#### The task:
Search the material below for the word "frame" and copy every line in which it occurs.

━━━━━ Entries provided

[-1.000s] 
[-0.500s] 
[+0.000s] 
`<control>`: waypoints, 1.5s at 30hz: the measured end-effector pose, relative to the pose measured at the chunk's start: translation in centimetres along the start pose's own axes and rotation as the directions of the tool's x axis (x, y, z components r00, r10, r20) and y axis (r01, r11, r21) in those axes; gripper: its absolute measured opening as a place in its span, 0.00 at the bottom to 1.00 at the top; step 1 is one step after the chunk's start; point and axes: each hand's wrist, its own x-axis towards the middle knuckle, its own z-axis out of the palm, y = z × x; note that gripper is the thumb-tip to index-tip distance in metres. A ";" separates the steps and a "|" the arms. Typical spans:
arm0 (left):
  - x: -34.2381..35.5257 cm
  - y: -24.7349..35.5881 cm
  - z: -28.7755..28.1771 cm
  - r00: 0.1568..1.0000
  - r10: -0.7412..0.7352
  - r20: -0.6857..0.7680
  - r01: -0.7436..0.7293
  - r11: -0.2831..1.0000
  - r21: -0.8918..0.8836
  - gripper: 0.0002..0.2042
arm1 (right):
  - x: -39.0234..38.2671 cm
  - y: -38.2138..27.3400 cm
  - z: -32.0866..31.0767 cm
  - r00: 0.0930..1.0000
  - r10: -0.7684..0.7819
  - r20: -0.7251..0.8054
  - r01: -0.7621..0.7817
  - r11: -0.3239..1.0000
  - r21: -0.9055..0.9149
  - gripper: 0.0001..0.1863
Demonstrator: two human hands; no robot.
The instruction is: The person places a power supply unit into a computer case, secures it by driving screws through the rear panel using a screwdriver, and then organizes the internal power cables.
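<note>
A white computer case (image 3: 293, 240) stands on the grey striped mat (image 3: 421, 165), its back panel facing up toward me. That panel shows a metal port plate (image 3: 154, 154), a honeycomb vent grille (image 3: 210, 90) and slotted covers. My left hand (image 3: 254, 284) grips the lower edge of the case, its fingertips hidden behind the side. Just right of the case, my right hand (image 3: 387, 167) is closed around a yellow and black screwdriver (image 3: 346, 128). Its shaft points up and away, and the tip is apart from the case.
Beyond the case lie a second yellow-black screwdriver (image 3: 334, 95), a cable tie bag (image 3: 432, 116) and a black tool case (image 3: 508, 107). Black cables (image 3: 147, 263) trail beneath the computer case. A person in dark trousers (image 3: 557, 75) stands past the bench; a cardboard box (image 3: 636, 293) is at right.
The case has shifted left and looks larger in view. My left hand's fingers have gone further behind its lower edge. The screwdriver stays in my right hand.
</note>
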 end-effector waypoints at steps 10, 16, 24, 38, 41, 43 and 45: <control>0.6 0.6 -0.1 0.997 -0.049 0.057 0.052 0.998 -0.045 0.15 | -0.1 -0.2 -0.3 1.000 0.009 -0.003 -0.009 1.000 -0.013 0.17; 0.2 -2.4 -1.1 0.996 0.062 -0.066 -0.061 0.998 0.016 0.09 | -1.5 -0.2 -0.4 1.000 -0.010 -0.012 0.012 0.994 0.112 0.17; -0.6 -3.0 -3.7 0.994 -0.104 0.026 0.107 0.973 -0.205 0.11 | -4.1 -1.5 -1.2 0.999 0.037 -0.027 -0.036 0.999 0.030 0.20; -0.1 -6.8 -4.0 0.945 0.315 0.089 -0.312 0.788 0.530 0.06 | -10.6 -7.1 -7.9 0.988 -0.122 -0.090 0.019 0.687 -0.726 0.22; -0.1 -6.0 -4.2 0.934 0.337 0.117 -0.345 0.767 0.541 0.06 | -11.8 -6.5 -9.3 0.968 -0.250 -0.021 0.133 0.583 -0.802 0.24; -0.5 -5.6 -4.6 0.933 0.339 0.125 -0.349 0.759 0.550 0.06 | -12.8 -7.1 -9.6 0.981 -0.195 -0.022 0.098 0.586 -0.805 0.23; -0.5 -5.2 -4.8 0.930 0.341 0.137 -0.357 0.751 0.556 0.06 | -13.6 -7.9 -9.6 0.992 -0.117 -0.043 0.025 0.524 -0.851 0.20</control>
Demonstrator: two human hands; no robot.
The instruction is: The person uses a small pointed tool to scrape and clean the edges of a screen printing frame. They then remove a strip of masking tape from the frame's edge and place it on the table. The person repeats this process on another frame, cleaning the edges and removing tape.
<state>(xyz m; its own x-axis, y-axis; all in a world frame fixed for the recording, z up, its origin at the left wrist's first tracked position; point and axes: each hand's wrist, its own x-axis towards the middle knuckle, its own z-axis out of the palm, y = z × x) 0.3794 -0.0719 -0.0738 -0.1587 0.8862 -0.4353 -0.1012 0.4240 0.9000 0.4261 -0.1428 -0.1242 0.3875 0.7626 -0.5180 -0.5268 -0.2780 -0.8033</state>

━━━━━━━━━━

#### Response:
The instruction is: The person uses a small pointed tool to scrape and clean the edges of a screen printing frame. They then remove a strip of masking tape from the frame's edge and place it on the table. The person repeats this process on another frame, cleaning the edges and removing tape.
<state>(xyz m; its own x-axis, y-axis; all in a world frame fixed for the recording, z up, its origin at the left wrist's first tracked position; point and axes: each hand's wrist, its own x-axis towards the middle knuckle, its own z-axis out of the palm, y = z × x) 0.3794 -0.0719 -0.0738 -0.1587 0.8862 -0.4353 -0.1012 0.4240 0.9000 0.4261 -0.1428 -0.1242 0.3875 0.7626 -0.5180 -0.5268 -0.2780 -0.8033</state>

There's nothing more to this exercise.